Mars One Facing Problems, May Be Delayed for at Least Two Years

Friday, 20 February 2015 - 12:21PM
Mars
Friday, 20 February 2015 - 12:21PM
Mars One Facing Problems, May Be Delayed for at Least Two Years

Mars One recently announced their decision to narrow down their shortlist to 100 hopefuls, but they may not want to strap on their spacesuits just yet. According to a new report, Mars One is facing several technical difficulties and may need to delay the entire mission for at least two years.

 

According to the current timeline of the Mars One mission, the company will first send an unmanned probe to the Red Planet in 2018 in order to test the equipment before risking human lives. That first mission would take advantage of a relatively brief window of opportunity in which Mars is aligned with Earth in such a way that the journey would be relatively short.

 

But now, SpaceNews reports that both Lockheed Martin, who devised the concept study, and Surrey Satellites, who designed the Mars orbiter, have stopped work on the mission and have not made further contracts with Mars One. Although both companies stated that this is not necessarily unusual, neither has heard anything about any follow-up work. Although the proposed launch is three years away, the development, testing, and planning would need to start very soon in order to complete the preparation in time. If Mars One doesn't have a functional orbiter by their deadline in 2018, there won't be another window of opportunity until 2020.

 

"If we cannot make this deadline we are always flexible in moving another two years," said Mars One CEO Bas Lansdorp. "That's a decision that we will have to make before the summer."

 

Unfortunately, even if this issue is resolved by 2018 or 2020, it might be the least of Mars One's problems. Multiple reports have come out recently which claim that the mission is simply unfeasible, most notably a detailed feasibility report from MIT. According to this report, the settlers would indeed be able to create a breathable environment on Mars, but then would be required to grow so many plants in order to feed themselves, it would lead to excess oxygen. This excess oxygen would not only be a severe fire hazard, but would slowly suffocate the settlers, with the first settler projected to die within 68 days. 

 

Mars One's CEO responded to the paper, claiming that the technology to vent the excess oxygen would be ready by the time the manned mission launches in 2022, but it still doesn't look promising.

 

One of the other major issues is the cost.

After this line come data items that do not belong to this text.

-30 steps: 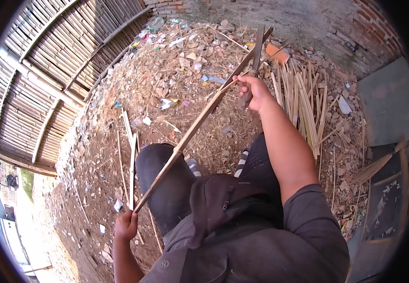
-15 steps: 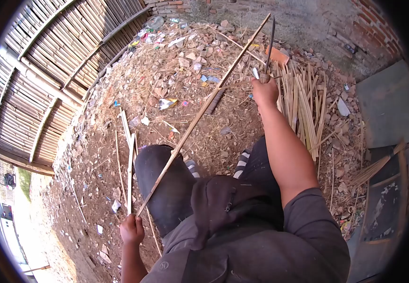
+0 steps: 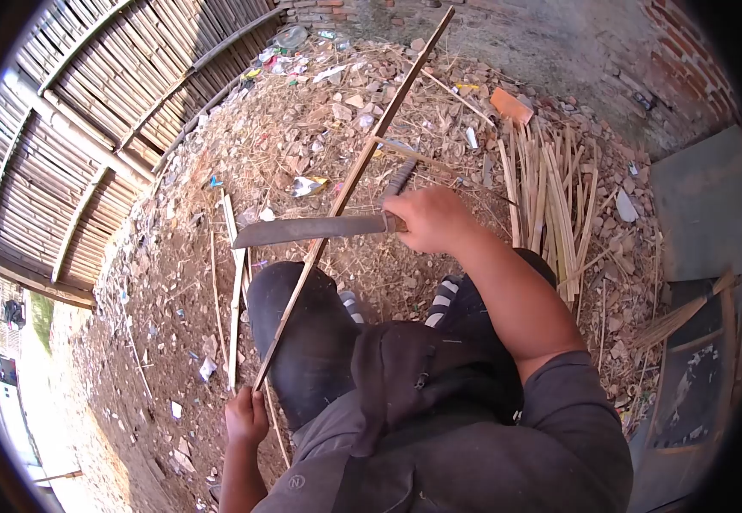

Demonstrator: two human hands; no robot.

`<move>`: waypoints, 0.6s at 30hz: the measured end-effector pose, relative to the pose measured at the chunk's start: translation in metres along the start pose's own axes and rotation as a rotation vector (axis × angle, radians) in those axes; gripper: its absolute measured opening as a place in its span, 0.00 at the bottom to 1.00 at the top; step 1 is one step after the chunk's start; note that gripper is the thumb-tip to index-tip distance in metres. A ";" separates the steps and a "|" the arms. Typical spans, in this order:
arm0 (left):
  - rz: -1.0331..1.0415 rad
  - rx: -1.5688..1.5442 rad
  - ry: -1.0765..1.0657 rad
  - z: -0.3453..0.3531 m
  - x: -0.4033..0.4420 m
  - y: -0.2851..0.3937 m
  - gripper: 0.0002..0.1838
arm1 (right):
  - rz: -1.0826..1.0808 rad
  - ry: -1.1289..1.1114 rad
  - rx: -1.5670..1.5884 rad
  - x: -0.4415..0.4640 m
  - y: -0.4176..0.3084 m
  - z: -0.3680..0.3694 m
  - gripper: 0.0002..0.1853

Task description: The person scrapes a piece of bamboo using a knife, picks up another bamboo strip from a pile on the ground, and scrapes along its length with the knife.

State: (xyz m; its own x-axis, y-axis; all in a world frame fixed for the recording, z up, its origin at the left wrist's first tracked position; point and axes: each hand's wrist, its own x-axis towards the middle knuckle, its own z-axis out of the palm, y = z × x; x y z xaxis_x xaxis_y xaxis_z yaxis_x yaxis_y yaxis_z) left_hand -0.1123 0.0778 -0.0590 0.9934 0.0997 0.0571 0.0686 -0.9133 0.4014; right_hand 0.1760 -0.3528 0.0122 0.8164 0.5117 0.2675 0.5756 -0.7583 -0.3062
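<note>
My left hand (image 3: 247,415) is closed around the lower end of a long bamboo strip (image 3: 395,107), which slants up and away past my left knee. A machete (image 3: 315,228) is in my right hand (image 3: 433,220), fingers wrapped round its handle. Its blade lies level across the strip, tip pointing left; whether it touches the strip I cannot tell. Beyond my right hand a dark, ridged rod-like piece (image 3: 401,177) rests on the ground, its lower part hidden. A thin sliver (image 3: 426,157) runs rightward from the strip; I cannot tell if it is attached.
Several split bamboo strips (image 3: 550,205) lie piled at the right. More pale strips (image 3: 235,316) lie left of my knee. Rubble and litter cover the ground, with an orange tile piece (image 3: 511,106) near the brick wall (image 3: 542,51). A bamboo fence (image 3: 72,162) stands left.
My right hand has come down and left, swinging the machete from upright to level across the strip. The strip's far end has shifted left; my left hand keeps its hold.
</note>
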 end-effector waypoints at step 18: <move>0.016 0.047 -0.068 -0.016 0.010 0.000 0.17 | 0.182 0.079 0.084 0.005 0.016 0.012 0.14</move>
State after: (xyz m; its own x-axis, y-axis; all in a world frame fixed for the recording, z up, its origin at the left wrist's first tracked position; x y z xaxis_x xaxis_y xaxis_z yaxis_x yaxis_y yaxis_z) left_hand -0.1035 0.0857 -0.0437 0.9983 0.0591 0.0001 0.0551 -0.9321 0.3579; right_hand 0.1900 -0.3573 -0.0024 0.9032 0.3336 0.2701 0.4232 -0.7973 -0.4304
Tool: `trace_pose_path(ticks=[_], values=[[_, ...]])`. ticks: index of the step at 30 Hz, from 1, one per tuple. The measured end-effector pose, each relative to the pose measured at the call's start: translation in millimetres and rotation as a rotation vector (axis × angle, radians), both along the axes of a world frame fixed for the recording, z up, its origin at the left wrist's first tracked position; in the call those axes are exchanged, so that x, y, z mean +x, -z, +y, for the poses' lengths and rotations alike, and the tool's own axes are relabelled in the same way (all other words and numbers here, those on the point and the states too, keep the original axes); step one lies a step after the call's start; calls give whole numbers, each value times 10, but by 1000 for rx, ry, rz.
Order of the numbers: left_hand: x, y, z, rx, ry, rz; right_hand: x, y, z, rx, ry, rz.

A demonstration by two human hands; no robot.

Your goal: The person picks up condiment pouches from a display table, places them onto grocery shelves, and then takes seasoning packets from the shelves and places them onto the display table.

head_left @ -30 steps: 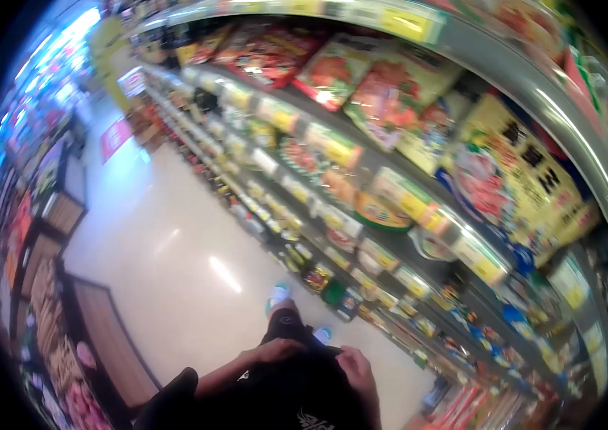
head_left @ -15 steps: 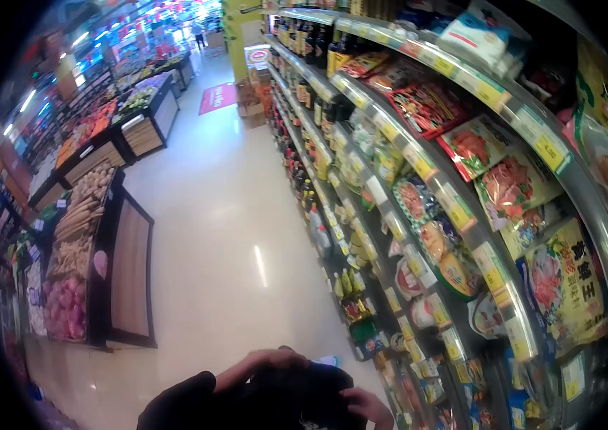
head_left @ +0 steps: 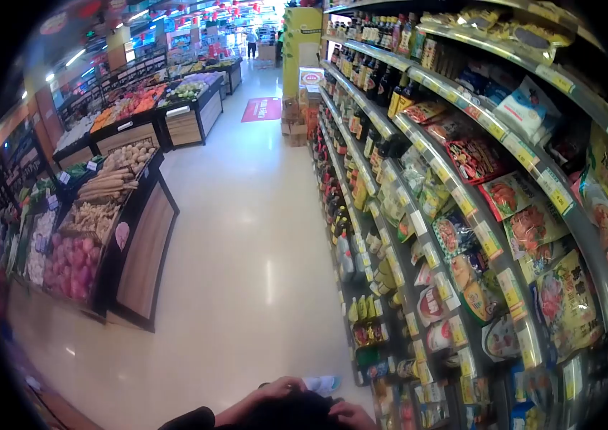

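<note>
Standing right of both hands (head_left: 282, 388) (head_left: 350, 413), packed shelves (head_left: 488, 241) face vegetable bins (head_left: 146, 261).

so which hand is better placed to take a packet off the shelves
Probably the right hand: it is nearer the shelves, while the left hand is farther across, toward the produce stand. Whether either holds anything is unclear.

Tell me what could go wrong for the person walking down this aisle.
1. The right hand is on the side of the shelves; swung outward, it might knock down a packet such as the big yellow one.
2. Cardboard boxes stand on the floor farther along and could trip someone not looking down.
3. The produce stand has corners that might catch a leg if the person drifts left.
</note>
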State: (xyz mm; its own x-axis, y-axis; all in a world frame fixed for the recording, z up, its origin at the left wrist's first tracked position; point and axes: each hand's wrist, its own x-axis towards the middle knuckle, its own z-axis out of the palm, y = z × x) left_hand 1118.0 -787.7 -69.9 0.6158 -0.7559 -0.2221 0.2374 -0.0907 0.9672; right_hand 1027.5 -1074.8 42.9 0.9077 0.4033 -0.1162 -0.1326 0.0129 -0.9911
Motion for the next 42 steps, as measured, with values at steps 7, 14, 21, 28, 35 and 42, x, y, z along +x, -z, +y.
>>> trace_pose_path(ticks=[7,14,21,28,35,42], values=[[-844,-692,-18,68,-187,-259,-899,154,371,-390,-67,42],[-1587,-1491,517,306,-254,-110,-1329,314,912,-364,-68,-2],[-2123,-53,687,-7,-814,115,-1000,398,1277,-350,-381,-236],[-1980,-363,253,-104,-1452,14,-631,-56,1758,-184,-627,-470],[-989,-297,-229,-212,-1666,-17,-134,545,1469,-211,-438,-193],[-1674,12,-393,147,-1616,348,143,546,1209,-194,-656,-121]])
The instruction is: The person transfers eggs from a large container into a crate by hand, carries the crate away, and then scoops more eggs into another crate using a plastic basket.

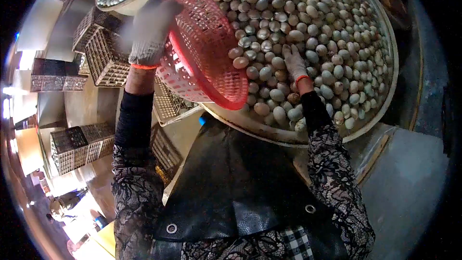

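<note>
My left hand (154, 29), in a pale knit glove with an orange cuff, grips the rim of a red perforated plastic basket (204, 43). The basket is tilted on its side, its mouth facing the eggs. Two eggs lie at its right edge. My right hand (294, 62), gloved the same way, rests on the pile of pale green, white and brownish eggs (332, 33) in a large round tub (395, 67). Its fingers point away from me over the eggs, and whether they hold one is unclear.
A second round container (127, 12) of eggs stands at the upper left. Slatted plastic crates (103, 58) are stacked on the left, with more crates (82, 147) lower down and an egg-filled one below the basket. A person (67, 202) is far off at the lower left.
</note>
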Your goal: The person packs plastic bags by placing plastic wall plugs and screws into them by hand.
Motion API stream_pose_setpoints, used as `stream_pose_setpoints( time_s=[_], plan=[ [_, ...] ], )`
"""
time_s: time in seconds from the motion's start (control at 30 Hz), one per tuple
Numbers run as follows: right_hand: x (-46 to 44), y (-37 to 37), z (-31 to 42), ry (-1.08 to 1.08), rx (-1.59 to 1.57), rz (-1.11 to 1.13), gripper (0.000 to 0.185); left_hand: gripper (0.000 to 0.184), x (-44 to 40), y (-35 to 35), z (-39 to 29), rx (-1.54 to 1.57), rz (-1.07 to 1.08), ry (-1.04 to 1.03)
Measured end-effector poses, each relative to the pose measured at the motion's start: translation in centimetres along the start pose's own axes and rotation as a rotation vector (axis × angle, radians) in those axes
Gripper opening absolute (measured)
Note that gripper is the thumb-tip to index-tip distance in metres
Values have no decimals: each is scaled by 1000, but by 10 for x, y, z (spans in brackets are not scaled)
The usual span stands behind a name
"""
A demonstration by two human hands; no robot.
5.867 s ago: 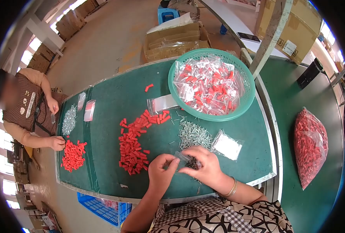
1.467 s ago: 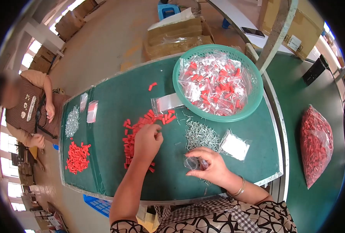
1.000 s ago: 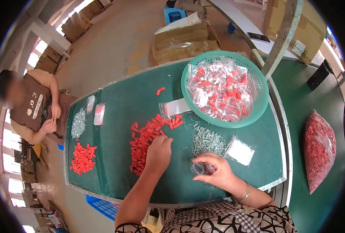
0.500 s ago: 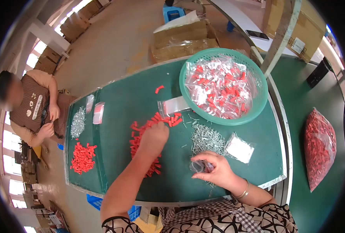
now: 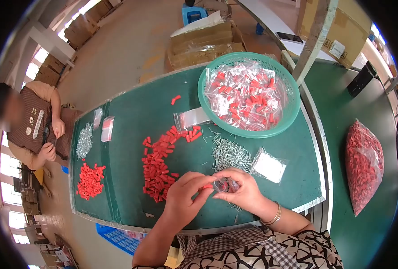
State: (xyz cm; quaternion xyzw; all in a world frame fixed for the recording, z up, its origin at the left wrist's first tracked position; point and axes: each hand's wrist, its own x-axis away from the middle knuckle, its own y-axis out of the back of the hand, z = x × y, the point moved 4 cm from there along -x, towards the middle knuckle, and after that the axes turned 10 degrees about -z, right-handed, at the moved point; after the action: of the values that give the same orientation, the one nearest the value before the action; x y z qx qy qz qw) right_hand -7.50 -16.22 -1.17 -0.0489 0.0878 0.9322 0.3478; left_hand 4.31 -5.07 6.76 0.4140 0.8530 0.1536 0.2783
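Observation:
My left hand [image 5: 187, 199] pinches a small red plastic plug [image 5: 208, 186] at the mouth of a clear plastic bag [image 5: 225, 184]. The bag is held open between the thumb and fingers of my right hand [image 5: 246, 190], which has a bangle at its wrist. Left of my hands spreads a pile of red plugs [image 5: 156, 168]. Just beyond my right hand lies a heap of silver screws [image 5: 230, 154], with a stack of clear bags [image 5: 269, 167] to its right.
A green basket [image 5: 204, 105] full of bags with red pieces stands at the back of the green table [image 5: 122, 170]. Another person [image 5: 40, 121] sits at the left near red plugs [image 5: 90, 180] and screws [image 5: 84, 141]. A large bag of red pieces [image 5: 363, 166] lies at right.
My left hand has come from the red pile to the bag in my right hand, bringing a red plug. The view has shifted slightly.

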Motion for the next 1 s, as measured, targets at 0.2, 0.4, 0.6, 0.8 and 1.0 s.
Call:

They estimate that the mission will cost $6 billion for the initial mission and then $4 billion for resupply missions, but many have claimed that this is not at all feasible. The resupply mission costs will become prohibitive, and although Mars One has announced plans to offset the cost with a reality television show, they do not yet have a partner network. Even more concerning, the hype surrounding the mission does not seem to be enough to sustain a reality show, at least not one popular enough to significantly offset the astronomical costs. There has been some attention, but Mars One offered media outlets the opportunity to buy exclusive rights to interviews with the candidates for Mars One, and no one took it, which is a pretty bad sign.